Unique silence identifier

Created By

User who created the silence

Comment

Reason for suppression

Status

Active, Pending, or Expired

Starts

Start time

Ends

End time

Actions

Expire to end silence immediately

Steps:

  1. Open Silences.

  2. Review active entries, owner, reason, and end time.

  3. Expire entries that should no longer suppress notifications.

Expected Outcome:

  • Alert notification behavior remains intentional and auditable.

Common Tasks

Create A Silence:

  • Click Create Silence and define matcher (alert name or labels), time window, and comment explaining why silence is required.

  • Use during planned maintenance to avoid alert noise.

Expire A Silence:

  • Immediately ends an active silence so alerts can notify again.

  • Use after maintenance is complete.

How To Create A Silence

Path: Monitoring > Alerts > Silences > + Create Silence

Purpose:

  • To suppress expected maintenance noise without disabling alert evaluation.

When to Use:

  • During planned operations that intentionally trigger alerts.

Steps:

  1. Open Silences tab.

  2. Click top-right + Create Silence.

  3. Set Matcher Label (alertname).

  4. Set Matcher Value to exact alert name.

  5. Enable regex only if pattern-based matching is required.

  6. Set maintenance-aligned duration with safety buffer.

  7. Set Created By to your user identity.

  8. Add clear maintenance comment.

  9. Click Create.

Monitoring alerts create silence panel

What This Screenshot Shows: Alerts - Create Silence Panel (UI Reference; Values Depend On Your Environment).

Expected Outcome:

  • Silence appears with Status = Active.

  • Matching alerts continue evaluation and can still appear in Firing.

  • Notification delivery for matched alerts is suppressed until expiry.

  • Status moves to Expired when window ends and notifications resume.

Warning

Silence suppresses notifications, not the underlying fault condition.

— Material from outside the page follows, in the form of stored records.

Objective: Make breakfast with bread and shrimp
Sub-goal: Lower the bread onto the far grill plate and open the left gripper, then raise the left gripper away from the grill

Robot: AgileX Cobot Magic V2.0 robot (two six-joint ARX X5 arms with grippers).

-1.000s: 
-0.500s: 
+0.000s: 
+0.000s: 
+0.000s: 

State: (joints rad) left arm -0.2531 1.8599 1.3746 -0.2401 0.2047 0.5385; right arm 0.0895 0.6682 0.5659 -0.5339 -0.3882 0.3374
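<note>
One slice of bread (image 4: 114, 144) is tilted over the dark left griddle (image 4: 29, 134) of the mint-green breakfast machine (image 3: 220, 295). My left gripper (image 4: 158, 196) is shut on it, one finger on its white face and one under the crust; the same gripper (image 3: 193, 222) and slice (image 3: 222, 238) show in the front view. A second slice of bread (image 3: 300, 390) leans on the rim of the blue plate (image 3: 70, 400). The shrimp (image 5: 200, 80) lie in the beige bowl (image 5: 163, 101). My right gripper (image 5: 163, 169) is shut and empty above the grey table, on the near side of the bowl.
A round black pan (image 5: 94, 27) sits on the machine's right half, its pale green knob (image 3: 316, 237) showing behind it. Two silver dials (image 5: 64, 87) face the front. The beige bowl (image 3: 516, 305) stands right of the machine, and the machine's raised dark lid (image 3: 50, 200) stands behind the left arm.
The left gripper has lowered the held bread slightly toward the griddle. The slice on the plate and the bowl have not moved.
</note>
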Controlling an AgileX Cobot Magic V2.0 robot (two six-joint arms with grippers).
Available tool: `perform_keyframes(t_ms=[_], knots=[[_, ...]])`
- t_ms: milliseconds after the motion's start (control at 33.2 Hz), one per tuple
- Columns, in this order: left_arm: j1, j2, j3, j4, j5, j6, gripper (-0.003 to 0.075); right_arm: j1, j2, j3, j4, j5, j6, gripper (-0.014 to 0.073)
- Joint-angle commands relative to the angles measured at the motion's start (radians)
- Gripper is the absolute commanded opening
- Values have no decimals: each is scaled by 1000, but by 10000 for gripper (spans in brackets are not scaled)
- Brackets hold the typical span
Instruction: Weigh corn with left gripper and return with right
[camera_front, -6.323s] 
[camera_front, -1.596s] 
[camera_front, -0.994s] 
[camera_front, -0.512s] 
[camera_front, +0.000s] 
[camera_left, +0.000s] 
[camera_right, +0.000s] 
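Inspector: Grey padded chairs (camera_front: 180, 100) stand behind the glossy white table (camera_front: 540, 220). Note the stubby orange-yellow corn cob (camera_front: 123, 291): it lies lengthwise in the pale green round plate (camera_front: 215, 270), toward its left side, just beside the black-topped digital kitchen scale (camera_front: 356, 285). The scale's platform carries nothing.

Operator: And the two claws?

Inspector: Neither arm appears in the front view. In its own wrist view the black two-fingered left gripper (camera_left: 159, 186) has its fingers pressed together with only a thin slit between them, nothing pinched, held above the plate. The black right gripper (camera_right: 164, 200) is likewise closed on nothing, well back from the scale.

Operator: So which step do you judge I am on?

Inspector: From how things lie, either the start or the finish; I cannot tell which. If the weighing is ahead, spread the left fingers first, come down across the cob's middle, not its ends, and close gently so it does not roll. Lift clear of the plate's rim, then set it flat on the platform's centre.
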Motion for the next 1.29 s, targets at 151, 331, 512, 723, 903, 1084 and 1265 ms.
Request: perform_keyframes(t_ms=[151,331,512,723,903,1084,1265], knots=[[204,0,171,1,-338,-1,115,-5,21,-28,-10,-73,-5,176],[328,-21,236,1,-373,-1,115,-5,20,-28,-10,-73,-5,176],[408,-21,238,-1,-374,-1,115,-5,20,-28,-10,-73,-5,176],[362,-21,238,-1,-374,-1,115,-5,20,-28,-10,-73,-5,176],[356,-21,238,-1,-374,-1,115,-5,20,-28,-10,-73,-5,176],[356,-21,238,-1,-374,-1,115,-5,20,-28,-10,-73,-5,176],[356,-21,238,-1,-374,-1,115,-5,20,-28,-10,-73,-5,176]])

Always resolve root cause rather than leaving long-running silences.

Create Silence - Field Reference

Field

Value / Options

Description

Matcher Label *

Text (alertname)

Label key to match

Matcher Value *

Text

Exact alert name or pattern target

Use regex matching

Checkbox

Pattern matching across multiple alert names

Duration (hours)

Number

Suppression duration

Created By

Text

Audit identity for silence ownership

Comment

Text

Reason and maintenance context

How To Expire A Silence

Purpose:

  • To restore normal notifications as soon as maintenance completes.

When to Use:

  • Immediately after maintenance validation is complete.

Steps:

  1. Open Silences tab.

  2. Find active silence row.

  3. Click Expire.

  4. Confirm action.

Expected Outcome:

  • Silence status becomes Expired and matching alerts notify again if still firing.

Troubleshooting - Alerts

Problem You See

Most Likely Cause

What To Do

Firing alerts are unclear

Unfamiliar rule semantics

Open All Rules, expand same alert, read description annotation.

Warning card count never clears

Underlying condition unresolved

Investigate firing details and fix root cause.

Rules exist but metrics/graphs missing elsewhere

Prometheus integration/scrape issue

Check for PrometheusJobMissing and restore scrape job.

Cannot create silence

Insufficient role permissions

Request required role from Karios administrator.

Silence expired but alert still firing

Issue still present

Resolve condition through Infrastructure/Storage diagnosis.

Note

If any issue persists, raise a support ticket via Monitoring > Alerts or Karios Support.